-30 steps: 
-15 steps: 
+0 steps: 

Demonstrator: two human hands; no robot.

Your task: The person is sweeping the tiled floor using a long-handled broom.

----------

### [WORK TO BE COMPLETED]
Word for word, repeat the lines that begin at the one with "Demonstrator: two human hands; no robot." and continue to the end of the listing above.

### [SOLVED EXERCISE]
Demonstrator: two human hands; no robot.

Your task: The person is sweeping the tiled floor using a long-handled broom.

Nothing more belongs to the answer.